> [YOUR OBJECTIVE]:
Determine how many lines in the data below contain "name" and write only that number.

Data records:

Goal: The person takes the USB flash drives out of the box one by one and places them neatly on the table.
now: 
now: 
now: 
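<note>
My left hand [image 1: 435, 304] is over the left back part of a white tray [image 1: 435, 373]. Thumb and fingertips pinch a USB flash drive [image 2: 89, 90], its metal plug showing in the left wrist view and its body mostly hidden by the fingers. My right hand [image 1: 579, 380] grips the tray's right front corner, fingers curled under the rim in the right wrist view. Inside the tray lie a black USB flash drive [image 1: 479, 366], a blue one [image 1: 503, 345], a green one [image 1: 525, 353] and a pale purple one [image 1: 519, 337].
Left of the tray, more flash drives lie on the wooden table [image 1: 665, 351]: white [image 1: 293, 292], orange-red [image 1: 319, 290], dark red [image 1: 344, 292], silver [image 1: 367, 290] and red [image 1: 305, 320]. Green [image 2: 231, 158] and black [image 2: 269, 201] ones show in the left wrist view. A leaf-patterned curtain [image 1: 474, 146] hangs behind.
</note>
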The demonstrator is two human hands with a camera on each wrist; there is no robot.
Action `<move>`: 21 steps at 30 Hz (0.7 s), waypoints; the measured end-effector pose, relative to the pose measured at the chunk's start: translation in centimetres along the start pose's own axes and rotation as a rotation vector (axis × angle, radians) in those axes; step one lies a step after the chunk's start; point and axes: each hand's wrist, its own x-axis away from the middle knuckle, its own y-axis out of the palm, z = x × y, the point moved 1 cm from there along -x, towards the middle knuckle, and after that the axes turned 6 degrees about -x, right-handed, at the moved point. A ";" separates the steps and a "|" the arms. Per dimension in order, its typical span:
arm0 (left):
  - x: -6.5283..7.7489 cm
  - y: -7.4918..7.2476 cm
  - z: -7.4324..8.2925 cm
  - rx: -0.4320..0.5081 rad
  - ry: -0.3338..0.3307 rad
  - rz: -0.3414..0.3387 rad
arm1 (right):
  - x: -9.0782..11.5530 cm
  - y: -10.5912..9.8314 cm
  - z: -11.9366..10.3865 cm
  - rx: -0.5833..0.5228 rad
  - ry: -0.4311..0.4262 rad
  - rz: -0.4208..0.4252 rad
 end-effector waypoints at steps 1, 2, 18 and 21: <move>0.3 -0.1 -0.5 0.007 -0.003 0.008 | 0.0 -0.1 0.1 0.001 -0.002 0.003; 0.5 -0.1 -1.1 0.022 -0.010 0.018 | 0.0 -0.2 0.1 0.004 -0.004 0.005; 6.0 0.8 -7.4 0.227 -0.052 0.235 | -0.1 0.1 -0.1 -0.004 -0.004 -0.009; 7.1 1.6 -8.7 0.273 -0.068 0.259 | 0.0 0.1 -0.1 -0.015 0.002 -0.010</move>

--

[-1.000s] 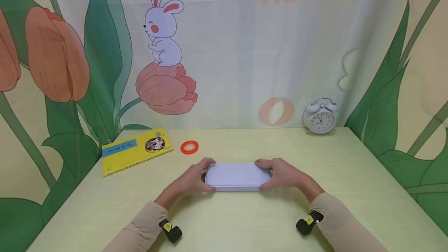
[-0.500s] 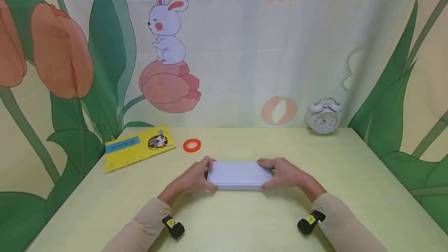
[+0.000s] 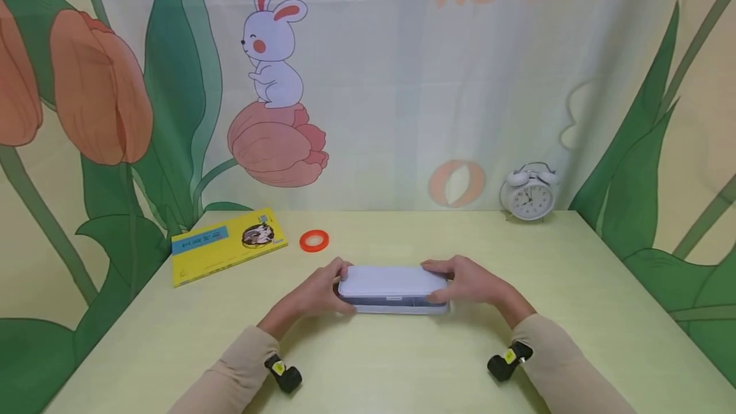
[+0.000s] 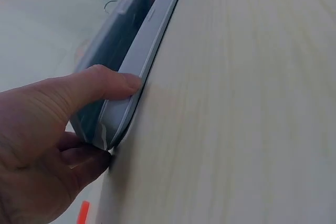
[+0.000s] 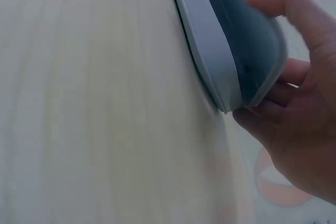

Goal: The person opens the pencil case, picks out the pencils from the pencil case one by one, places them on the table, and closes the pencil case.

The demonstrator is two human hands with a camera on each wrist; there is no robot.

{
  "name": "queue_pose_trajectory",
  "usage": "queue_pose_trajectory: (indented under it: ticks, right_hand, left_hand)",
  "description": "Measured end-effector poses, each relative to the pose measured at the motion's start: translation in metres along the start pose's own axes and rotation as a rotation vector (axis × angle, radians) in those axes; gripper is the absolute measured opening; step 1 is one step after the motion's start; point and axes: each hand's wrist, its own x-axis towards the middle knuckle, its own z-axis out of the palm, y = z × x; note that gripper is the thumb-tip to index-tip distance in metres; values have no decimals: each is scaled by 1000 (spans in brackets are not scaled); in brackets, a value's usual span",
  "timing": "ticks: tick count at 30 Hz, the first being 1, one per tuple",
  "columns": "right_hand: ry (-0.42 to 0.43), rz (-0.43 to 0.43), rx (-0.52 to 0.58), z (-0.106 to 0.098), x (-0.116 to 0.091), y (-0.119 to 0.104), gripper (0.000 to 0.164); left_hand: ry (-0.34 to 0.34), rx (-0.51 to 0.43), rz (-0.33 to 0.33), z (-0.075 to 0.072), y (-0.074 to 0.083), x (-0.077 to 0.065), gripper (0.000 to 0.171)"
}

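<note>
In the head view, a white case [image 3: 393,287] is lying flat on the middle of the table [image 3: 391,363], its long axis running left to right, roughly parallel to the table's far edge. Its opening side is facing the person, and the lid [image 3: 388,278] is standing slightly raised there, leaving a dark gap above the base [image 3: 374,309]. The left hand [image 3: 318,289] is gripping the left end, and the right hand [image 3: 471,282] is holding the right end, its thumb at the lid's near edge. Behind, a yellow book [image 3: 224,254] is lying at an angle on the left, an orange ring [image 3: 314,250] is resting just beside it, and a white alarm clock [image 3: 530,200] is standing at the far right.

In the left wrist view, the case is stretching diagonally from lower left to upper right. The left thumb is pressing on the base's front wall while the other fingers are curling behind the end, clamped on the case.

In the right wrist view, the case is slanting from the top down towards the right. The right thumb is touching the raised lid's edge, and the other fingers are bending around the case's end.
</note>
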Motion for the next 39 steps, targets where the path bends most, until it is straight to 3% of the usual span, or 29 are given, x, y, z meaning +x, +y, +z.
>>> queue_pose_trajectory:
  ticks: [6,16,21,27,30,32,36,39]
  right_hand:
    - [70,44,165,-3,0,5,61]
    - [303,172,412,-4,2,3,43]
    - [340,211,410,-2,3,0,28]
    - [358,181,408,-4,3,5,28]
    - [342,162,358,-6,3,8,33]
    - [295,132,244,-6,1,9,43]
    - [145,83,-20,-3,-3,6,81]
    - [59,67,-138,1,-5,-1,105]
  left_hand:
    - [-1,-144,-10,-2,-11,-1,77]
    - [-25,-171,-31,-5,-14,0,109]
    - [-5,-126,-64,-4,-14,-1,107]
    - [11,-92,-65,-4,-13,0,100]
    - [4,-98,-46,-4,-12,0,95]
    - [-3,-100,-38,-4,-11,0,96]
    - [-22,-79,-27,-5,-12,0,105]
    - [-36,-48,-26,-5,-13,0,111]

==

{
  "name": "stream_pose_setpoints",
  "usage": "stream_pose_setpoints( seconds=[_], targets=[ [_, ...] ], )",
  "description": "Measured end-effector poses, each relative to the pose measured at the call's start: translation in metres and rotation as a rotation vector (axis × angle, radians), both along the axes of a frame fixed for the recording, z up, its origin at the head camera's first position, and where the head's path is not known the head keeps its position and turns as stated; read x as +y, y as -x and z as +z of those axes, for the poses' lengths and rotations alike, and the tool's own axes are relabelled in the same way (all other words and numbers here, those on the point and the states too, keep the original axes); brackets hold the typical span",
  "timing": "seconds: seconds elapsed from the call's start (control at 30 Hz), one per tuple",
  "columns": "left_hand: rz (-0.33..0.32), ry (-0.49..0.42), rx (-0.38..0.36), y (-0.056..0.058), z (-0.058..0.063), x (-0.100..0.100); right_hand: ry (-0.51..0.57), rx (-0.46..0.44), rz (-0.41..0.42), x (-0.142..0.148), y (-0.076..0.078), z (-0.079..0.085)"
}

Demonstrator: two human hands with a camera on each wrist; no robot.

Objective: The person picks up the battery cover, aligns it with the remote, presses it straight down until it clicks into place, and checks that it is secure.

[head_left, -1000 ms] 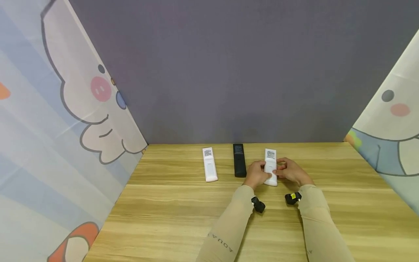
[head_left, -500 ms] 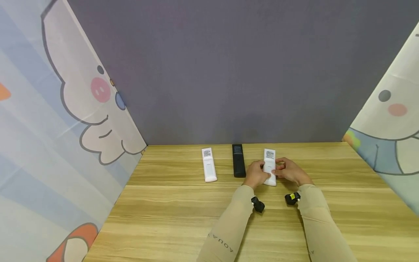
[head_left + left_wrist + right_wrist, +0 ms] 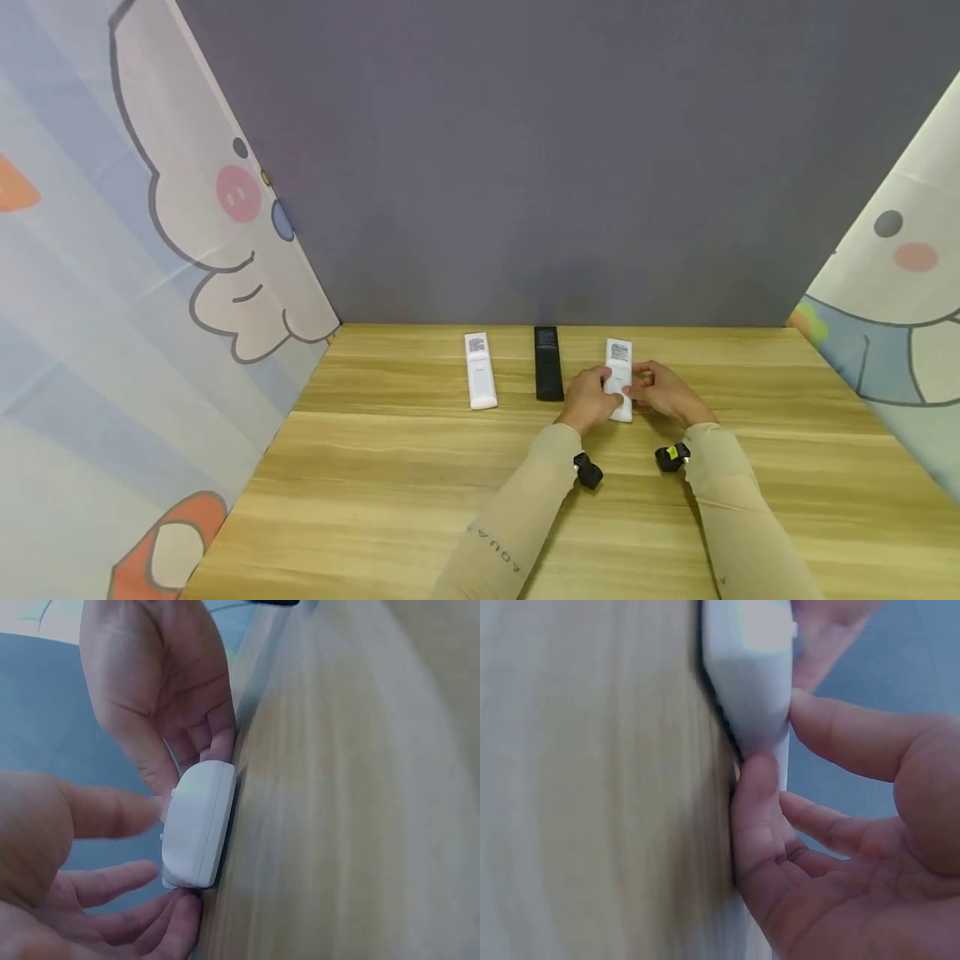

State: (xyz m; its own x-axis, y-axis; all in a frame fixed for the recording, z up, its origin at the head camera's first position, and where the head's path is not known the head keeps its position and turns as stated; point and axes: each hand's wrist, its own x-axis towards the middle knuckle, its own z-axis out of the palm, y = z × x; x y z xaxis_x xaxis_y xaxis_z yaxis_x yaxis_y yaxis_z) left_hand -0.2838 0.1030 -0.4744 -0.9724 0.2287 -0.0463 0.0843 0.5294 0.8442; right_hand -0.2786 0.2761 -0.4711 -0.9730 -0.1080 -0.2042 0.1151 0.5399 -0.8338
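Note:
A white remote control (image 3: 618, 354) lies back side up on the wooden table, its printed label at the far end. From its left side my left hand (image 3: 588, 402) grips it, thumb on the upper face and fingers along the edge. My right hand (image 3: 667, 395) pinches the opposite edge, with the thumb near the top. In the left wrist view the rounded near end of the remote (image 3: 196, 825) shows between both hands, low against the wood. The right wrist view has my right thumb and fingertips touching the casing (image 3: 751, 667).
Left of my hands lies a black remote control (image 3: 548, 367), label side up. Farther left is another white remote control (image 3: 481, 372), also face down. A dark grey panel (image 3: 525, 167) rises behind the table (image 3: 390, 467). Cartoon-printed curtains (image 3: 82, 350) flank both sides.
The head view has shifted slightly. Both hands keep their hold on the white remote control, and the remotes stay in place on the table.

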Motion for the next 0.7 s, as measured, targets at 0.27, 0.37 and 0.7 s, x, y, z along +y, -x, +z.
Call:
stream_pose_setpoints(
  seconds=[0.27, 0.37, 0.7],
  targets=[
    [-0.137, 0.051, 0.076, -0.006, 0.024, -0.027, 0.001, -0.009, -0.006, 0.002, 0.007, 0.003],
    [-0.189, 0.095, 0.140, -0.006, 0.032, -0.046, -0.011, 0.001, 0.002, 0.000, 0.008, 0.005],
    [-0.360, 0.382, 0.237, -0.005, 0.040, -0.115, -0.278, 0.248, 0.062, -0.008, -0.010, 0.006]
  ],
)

> [ANSWER AREA]:
2